REQUIRED WORK:
Would you please write out the records below exactly as they appear?

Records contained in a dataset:
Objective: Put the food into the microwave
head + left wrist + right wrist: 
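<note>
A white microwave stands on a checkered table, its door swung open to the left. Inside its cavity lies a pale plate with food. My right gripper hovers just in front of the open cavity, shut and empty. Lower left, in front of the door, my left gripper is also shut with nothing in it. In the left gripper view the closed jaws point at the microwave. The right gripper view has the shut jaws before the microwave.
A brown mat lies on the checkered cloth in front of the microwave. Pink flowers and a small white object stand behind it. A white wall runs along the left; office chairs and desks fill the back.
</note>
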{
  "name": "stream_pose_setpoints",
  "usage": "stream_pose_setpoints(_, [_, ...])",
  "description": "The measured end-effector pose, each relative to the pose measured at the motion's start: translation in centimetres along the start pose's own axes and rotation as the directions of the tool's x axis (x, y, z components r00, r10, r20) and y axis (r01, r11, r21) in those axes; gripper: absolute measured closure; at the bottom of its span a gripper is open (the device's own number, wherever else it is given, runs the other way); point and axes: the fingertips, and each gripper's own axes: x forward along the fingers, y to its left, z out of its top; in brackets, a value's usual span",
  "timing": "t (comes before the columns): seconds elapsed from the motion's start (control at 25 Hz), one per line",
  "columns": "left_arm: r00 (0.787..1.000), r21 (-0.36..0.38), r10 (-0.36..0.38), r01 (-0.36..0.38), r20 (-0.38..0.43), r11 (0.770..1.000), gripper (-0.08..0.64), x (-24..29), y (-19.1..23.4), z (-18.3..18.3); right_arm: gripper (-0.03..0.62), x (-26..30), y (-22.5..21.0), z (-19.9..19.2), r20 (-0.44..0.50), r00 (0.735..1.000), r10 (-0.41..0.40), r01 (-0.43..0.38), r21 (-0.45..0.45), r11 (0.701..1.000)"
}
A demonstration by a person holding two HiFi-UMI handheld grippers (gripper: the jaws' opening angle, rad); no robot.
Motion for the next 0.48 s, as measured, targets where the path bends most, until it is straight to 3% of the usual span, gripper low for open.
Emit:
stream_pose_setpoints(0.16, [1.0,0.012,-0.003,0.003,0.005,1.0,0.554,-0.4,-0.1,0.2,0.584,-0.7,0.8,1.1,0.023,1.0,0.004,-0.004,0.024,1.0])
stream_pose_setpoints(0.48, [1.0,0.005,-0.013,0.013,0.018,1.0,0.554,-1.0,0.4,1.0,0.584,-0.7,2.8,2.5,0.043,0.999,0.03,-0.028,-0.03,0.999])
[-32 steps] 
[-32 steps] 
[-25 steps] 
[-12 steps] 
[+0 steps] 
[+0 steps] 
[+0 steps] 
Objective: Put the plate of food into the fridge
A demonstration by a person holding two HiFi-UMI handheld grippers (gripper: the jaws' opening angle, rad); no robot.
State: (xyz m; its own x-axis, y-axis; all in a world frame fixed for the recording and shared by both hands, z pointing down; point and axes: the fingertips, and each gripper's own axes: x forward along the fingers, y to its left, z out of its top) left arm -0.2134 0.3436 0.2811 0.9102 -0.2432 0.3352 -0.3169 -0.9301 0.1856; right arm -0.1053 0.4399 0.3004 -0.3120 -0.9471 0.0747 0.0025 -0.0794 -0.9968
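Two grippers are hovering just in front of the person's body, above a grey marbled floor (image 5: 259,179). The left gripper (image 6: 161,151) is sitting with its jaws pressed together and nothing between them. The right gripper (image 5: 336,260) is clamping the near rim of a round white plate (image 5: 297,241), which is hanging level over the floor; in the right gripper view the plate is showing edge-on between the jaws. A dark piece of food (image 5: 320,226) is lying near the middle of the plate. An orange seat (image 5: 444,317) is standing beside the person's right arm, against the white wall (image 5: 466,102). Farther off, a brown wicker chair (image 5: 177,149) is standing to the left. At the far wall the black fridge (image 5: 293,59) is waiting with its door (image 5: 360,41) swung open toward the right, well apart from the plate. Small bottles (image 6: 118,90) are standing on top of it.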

ANSWER SECTION:
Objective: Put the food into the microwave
head + left wrist + right wrist: 
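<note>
A white microwave stands on a checkered table, its door swung open to the left. Inside its cavity lies a pale plate with food. My right gripper hovers just in front of the open cavity, shut and empty. Lower left, in front of the door, my left gripper is also shut with nothing in it. In the left gripper view the closed jaws point at the microwave. The right gripper view has the shut jaws before the microwave.
A brown mat lies on the checkered cloth in front of the microwave. Pink flowers and a small white object stand behind it. A white wall runs along the left; office chairs and desks fill the back.
</note>
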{
  "name": "stream_pose_setpoints",
  "usage": "stream_pose_setpoints(_, [_, ...])",
  "description": "The measured end-effector pose, each relative to the pose measured at the motion's start: translation in centimetres along the start pose's own axes and rotation as the directions of the tool's x axis (x, y, z components r00, r10, r20) and y axis (r01, r11, r21) in those axes; gripper: absolute measured closure; at the bottom of its span a gripper is open (the device's own number, wherever else it is given, runs the other way); point and axes: the fingertips, and each gripper's own axes: x forward along the fingers, y to its left, z out of its top; in brackets, a value's usual span",
  "timing": "t (comes before the columns): seconds elapsed from the motion's start (control at 25 Hz), one per line",
  "columns": "left_arm: r00 (0.787..1.000), r21 (-0.36..0.38), r10 (-0.36..0.38), r01 (-0.36..0.38), r20 (-0.38..0.43), r11 (0.770..1.000), gripper (-0.08..0.64), x (-24..29), y (-19.1..23.4), z (-18.3..18.3); right_arm: gripper (-0.03..0.62), x (-26..30), y (-22.5..21.0), z (-19.9..19.2), r20 (-0.44..0.50), r00 (0.735..1.000), r10 (-0.41..0.40), r01 (-0.43..0.38), r21 (-0.45..0.45), r11 (0.701..1.000)"
}
A demonstration by a person holding two HiFi-UMI handheld grippers (gripper: the jaws' opening angle, rad); no robot.
Motion for the next 0.48 s, as measured, targets where the path bends most, until it is straight to 3% of the usual span, gripper low for open.
Emit:
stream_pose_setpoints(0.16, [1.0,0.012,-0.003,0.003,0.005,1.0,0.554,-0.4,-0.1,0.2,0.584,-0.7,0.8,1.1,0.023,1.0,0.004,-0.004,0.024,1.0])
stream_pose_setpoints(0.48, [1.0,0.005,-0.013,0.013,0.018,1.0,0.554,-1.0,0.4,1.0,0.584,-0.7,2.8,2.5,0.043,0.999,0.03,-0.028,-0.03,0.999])
[-32 steps] 
[-32 steps] 
[-25 steps] 
[-12 steps] 
[+0 steps] 
[+0 steps] 
[+0 steps] 
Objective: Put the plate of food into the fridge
A demonstration by a person holding two HiFi-UMI handheld grippers (gripper: the jaws' opening angle, rad); no robot.
State: (xyz m; its own x-axis, y-axis; all in a world frame fixed for the recording and shared by both hands, z pointing down; point and axes: the fingertips, and each gripper's own axes: x forward along the fingers, y to its left, z out of its top) left arm -0.2134 0.3436 0.2811 0.9102 -0.2432 0.3352 -0.3169 -0.9301 0.1856; right arm -0.1053 0.4399 0.3004 -0.3120 -0.9471 0.0747 0.0025 -0.0794 -0.9968
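Two grippers are hovering just in front of the person's body, above a grey marbled floor (image 5: 259,179). The left gripper (image 6: 161,151) is sitting with its jaws pressed together and nothing between them. The right gripper (image 5: 336,260) is clamping the near rim of a round white plate (image 5: 297,241), which is hanging level over the floor; in the right gripper view the plate is showing edge-on between the jaws. A dark piece of food (image 5: 320,226) is lying near the middle of the plate. An orange seat (image 5: 444,317) is standing beside the person's right arm, against the white wall (image 5: 466,102). Farther off, a brown wicker chair (image 5: 177,149) is standing to the left. At the far wall the black fridge (image 5: 293,59) is waiting with its door (image 5: 360,41) swung open toward the right, well apart from the plate. Small bottles (image 6: 118,90) are standing on top of it.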

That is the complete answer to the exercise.